The ethical case for placebo control in HIV-cure-related studies with ART interruption
Published Year: 09/01/2022
There is consensus about the continuing need for an analytical treatment interruption (ATI), a period following the investigative intervention in which the participant does not take ART, in many HIV cure-related studies.1 By “HIV cure” we mean either sterilization—expunging the virus from the body; or remission—a period without detectable virus and without symptoms, absent antiretroviral treatment (ART), although HIV remains in the body.2 It is only thanks to the ATI that researchers can see whether sterilization or remission has taken place.
Some completed, ongoing, or planned HIV cure-related studies, typically early-phase, include control arms where participants receive either a placebo substance or simply no intervention.

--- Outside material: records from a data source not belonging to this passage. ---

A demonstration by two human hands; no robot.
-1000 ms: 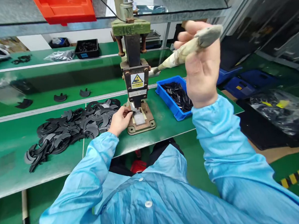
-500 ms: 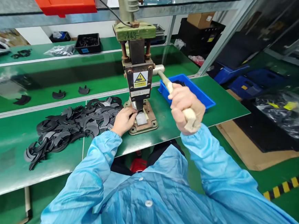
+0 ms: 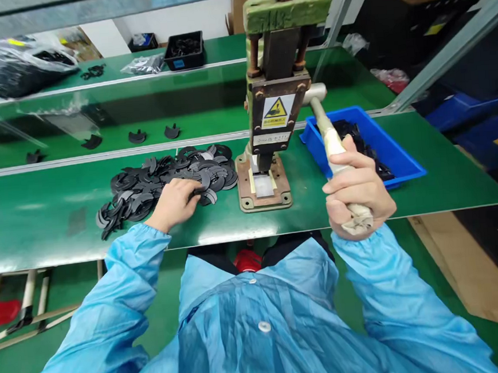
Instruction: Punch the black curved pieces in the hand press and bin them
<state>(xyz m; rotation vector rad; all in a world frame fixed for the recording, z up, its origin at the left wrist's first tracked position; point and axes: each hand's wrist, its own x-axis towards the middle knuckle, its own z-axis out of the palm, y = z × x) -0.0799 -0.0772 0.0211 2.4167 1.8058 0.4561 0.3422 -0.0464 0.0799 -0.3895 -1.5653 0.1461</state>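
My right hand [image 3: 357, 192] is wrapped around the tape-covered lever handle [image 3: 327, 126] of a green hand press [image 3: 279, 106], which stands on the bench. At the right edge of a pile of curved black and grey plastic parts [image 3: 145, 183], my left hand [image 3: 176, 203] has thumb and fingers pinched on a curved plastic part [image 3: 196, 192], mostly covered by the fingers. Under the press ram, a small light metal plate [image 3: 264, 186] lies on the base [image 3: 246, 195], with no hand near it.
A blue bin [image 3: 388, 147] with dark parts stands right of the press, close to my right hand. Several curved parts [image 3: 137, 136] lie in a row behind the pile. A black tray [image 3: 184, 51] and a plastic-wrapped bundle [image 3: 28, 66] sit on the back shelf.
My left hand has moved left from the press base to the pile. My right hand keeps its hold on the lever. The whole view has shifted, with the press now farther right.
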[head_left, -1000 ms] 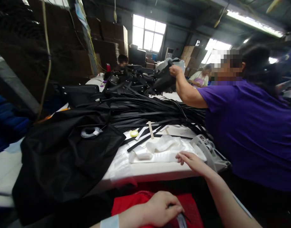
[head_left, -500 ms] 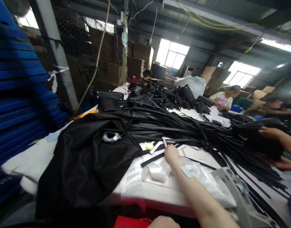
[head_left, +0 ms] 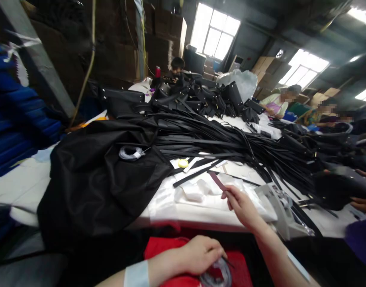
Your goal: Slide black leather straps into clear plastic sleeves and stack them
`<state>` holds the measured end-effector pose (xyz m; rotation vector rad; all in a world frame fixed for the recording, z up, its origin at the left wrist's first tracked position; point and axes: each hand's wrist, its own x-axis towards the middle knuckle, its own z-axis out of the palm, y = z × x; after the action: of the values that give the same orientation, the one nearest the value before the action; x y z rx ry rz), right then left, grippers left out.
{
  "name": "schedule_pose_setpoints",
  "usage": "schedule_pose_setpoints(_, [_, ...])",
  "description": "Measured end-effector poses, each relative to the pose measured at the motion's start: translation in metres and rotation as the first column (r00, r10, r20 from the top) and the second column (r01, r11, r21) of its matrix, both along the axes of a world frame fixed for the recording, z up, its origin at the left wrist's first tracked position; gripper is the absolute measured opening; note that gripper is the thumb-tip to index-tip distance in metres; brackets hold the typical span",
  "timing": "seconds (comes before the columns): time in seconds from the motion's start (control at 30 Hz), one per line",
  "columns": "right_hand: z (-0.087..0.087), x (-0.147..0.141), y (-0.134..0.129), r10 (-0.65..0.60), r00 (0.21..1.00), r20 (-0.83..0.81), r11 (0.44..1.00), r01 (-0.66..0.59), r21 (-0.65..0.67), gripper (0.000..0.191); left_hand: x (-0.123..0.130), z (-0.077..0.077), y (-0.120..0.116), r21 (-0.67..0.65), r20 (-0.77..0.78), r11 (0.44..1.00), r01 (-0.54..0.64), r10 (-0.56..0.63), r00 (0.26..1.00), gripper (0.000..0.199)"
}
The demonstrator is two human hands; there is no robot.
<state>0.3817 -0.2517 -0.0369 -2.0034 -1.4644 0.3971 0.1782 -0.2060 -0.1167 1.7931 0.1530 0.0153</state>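
Observation:
My right hand (head_left: pixel 241 205) is raised above the near edge of the white table, pinching one end of a flat maroon strip (head_left: pixel 218 181). The strip points up and to the left, over clear plastic packaging (head_left: pixel 194 190). Low in the view, my left hand (head_left: pixel 200 253) is closed over a coil of clear cord (head_left: pixel 217 275), with a thin dark tip showing beyond the fingers. Red fabric (head_left: pixel 163 245) lies beneath this hand. Nearby on the table are a yellow roll (head_left: pixel 183 163) and a black strip (head_left: pixel 185 179).
Black sheet material (head_left: pixel 105 183) drapes over the table's left side, with another clear coil (head_left: pixel 130 153) on it. Long black straps (head_left: pixel 206 139) cross the middle, and black bags (head_left: pixel 194 93) pile up behind. At right, a co-worker's hand (head_left: pixel 362 204) holds a black bag.
My right hand has drawn back from the tabletop, lifting a strip toward me. More of my left hand has come into view, with the coil. The camera has tilted down.

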Motion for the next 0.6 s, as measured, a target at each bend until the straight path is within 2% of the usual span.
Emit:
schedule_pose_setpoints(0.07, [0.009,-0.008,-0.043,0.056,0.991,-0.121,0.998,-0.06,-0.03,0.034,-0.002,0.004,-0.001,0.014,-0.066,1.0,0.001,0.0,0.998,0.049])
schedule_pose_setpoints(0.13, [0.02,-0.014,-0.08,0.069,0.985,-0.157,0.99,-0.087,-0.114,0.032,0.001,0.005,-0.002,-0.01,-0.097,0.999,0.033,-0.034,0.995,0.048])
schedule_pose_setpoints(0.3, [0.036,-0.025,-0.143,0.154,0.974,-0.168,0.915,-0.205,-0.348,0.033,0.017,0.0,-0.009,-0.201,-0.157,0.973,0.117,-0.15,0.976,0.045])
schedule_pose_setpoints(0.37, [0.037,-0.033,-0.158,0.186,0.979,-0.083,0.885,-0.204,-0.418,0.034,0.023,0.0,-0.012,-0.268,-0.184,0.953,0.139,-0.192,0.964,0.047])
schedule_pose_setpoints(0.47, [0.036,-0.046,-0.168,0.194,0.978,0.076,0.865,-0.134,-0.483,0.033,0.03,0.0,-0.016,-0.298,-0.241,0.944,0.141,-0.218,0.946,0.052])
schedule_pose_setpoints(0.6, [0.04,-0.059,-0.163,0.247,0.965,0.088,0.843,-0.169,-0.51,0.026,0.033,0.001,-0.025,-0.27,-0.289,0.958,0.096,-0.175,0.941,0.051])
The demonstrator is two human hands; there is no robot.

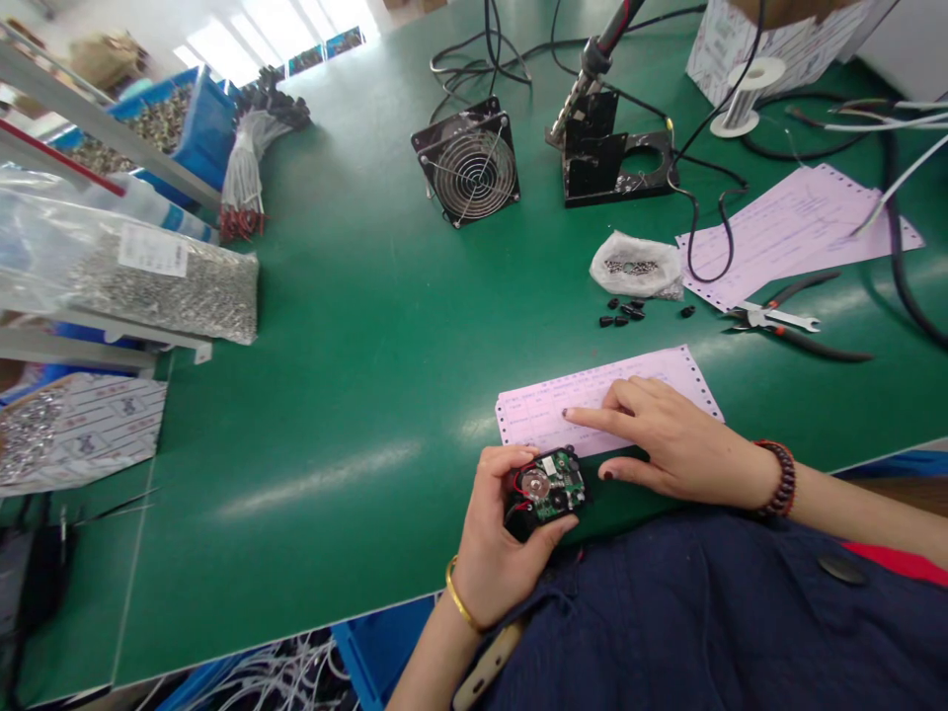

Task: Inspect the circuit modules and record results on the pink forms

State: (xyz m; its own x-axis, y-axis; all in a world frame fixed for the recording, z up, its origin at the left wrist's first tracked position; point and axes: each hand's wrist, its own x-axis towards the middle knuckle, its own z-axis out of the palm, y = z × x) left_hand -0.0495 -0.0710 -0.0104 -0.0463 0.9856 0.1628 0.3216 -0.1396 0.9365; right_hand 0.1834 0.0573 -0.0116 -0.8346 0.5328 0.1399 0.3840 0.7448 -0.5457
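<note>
in my left hand [495,538]: a small black-cased unit with an exposed green circuit board, a round clear-and-metal disc and red wires [552,489]. it sits at the near edge of the green bench [333,395], just on the near side of a pink printed paper sheet with punched edges [514,423].

progress, judged: the board is fitted in its casing and red wires run to it. its upper face is uncovered, so closing up seems not yet done, if a cover belongs there. whether every wire is joined, i cannot tell. the soldering iron with a metal barrel [574,104] is in its black metal stand [622,183] on the far side, and the red-and-black-handled cutters [826,344] lie unheld to the right.

pose: left fingers closed around the casing, thumb on the near edge, board face up. right hand [671,434] comes in from the right, palm down, holding nothing; index stretched left over the sheet, thumb spread apart, other fingers curled. fingertip on the paper or just above it: cannot tell.
</note>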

For brevity, we refer to either form of control as “placebo”. in a cure-related study without an ATI, the participants on “placebo” would remain on standard of care, namely, ART. Obviously, in studies with an ATI, during that ATI, participants on “placebo” would not receive standard of care.
While there also seems to be a consensus about the scientific value of placebo control in cure-related studies, on grounds relayed below, in HIV cure conferences some investigators expressed doubt that it can ever be ethical to include a placebo arm in cure studies that involve an ATI. In other words, while both placebos and an ATI are individually acceptable, the combination of placebo and an ATI is sometimes said to be beyond the pale, ethically.